O ministro da Economia Paulo Guedes disse que não pediu congelamento de preços e que as reduções de impostos anunciadas pelo governo, IPI e fixação de um teto de 17% do ICMS aprovada pelo Senado, permitirão uma folga para que empresários não elevem preços.

- É patético falar em tabelamento. Quem congelou preços lá atrás tem esse fantasma na cabeça. Reduzimos a cunha fiscal e mesmo que os preços subam há espaço para não dar aumento. Mesmo que os custos subam, como caíram os impostos, você pode ficar um tempo sem remarcar preços, ponto. Voluntariamente. Se não quiser, que se dane, aumenta o preço e o consumidor sai de perto”, disse.

- Foi nesse sentido que falei, não tem nada a ver com congelamento - disse o ministro.

Guedes participou da abertura do Fórum de Investimentos Brasil 2022, evento que acontece em São Paulo, e que apresenta oportunidades de investimentos em setores como agronegócios, infraestrutura, energia e tecnologia da informação. O evento é organizado pela ApexBrasil, Banco Interamericano de Desenvolvimento (BID) e governo federal.

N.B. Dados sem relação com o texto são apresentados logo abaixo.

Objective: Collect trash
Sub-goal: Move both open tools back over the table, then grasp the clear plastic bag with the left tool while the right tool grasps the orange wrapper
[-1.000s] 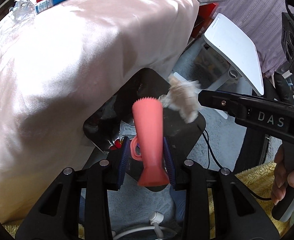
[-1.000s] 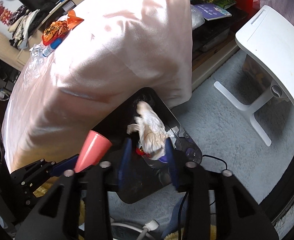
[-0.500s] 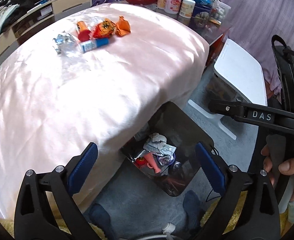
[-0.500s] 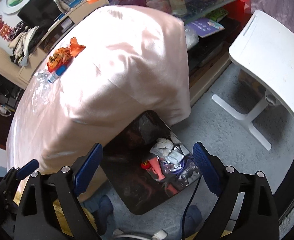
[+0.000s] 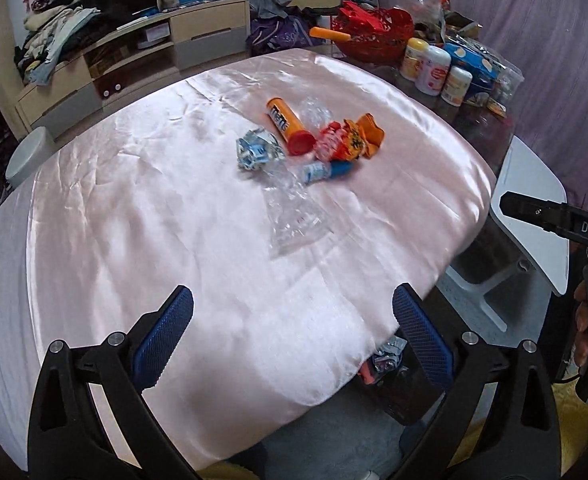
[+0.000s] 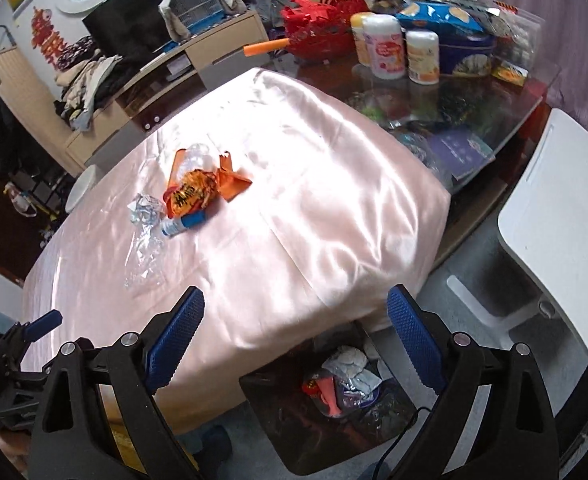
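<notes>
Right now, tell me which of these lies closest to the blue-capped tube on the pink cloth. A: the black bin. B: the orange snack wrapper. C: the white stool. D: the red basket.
B: the orange snack wrapper sits right beside the blue-capped tube on the pink cloth, while the other three are off the cloth.

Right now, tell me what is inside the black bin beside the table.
The black bin holds a crumpled tissue, a pink cone-shaped piece, something red and clear wrapping. Whatever lies beneath that heap is covered.
</notes>
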A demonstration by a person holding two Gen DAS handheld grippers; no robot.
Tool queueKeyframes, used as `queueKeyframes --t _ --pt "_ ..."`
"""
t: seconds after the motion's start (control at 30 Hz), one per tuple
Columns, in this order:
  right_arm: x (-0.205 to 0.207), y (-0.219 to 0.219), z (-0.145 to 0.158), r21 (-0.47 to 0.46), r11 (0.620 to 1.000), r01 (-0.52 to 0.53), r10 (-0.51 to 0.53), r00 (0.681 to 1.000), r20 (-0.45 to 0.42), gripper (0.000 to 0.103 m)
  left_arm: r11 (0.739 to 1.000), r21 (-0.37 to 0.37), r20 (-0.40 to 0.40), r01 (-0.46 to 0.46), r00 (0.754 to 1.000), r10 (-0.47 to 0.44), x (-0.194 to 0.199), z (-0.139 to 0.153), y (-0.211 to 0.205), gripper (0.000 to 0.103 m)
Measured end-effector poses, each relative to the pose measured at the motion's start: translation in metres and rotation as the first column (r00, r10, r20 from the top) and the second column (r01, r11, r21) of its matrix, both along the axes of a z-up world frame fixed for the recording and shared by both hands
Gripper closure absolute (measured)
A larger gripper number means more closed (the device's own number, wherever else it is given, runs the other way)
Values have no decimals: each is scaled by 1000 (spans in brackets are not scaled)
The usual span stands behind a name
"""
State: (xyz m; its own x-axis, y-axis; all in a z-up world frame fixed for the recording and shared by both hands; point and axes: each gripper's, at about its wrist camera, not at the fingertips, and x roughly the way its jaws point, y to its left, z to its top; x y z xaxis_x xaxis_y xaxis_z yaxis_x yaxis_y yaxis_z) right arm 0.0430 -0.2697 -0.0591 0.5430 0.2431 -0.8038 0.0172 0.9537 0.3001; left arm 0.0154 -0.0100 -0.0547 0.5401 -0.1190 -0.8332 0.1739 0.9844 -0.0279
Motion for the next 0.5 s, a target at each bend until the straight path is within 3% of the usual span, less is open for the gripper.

O ministro afirmou que o cenário externo “é um mar turbulento” e não deve melhorar tão cedo.

- Acho que vai se agravar bastante a situação da economia mundial - disse ele citando a quebra da cadeia produtiva pela pandemia e a guerra na Ucrânia.

Guedes afirmou que agora o Brasil "é o lugar para se estar e onde as coisas vão acontecer". O ministro afirmou que espera recessão nos Estados Unidos e Europa e, quanto as previsões eram de que a economia brasileira encolhesse até 1,5% este ano, o país deverá crescer agora.

- O Brasil ao contrário de EUA e Europa está começando sua decolagem de novo. Fizemos reformas durante a crise. O Banco Central agiu para manter a inflação sob controle, fizemos acordos comerciais e melhoramos os marcos regulatórios para expandir investimentos - afirmou Guedes.

Para ele, a inflação vai continuar subindo nesses países e o sistema político vai continuar sob pressão.

- Será diferente dos anos de prosperidade. As Bolsas vão continuar caindo, o Federal Reserve (banco central americano) subirá os juros. Será muita crise lá fora - afirmou.

O ministro disse que agora os investimentos tem que considerar a situação logística e o cenário geopolítico.

- Agora o investimento tem que estar perto e tem que ser amigo. O Brasil dança com todo mundo, EUA, China Europa. Estamos andando para a frente em qualquer direção. Estamos entrando na OCDE, privatizamos a Eletrobras na semana passada, o Porto de Vitória e vamos privatizar o de Santo - afirmou.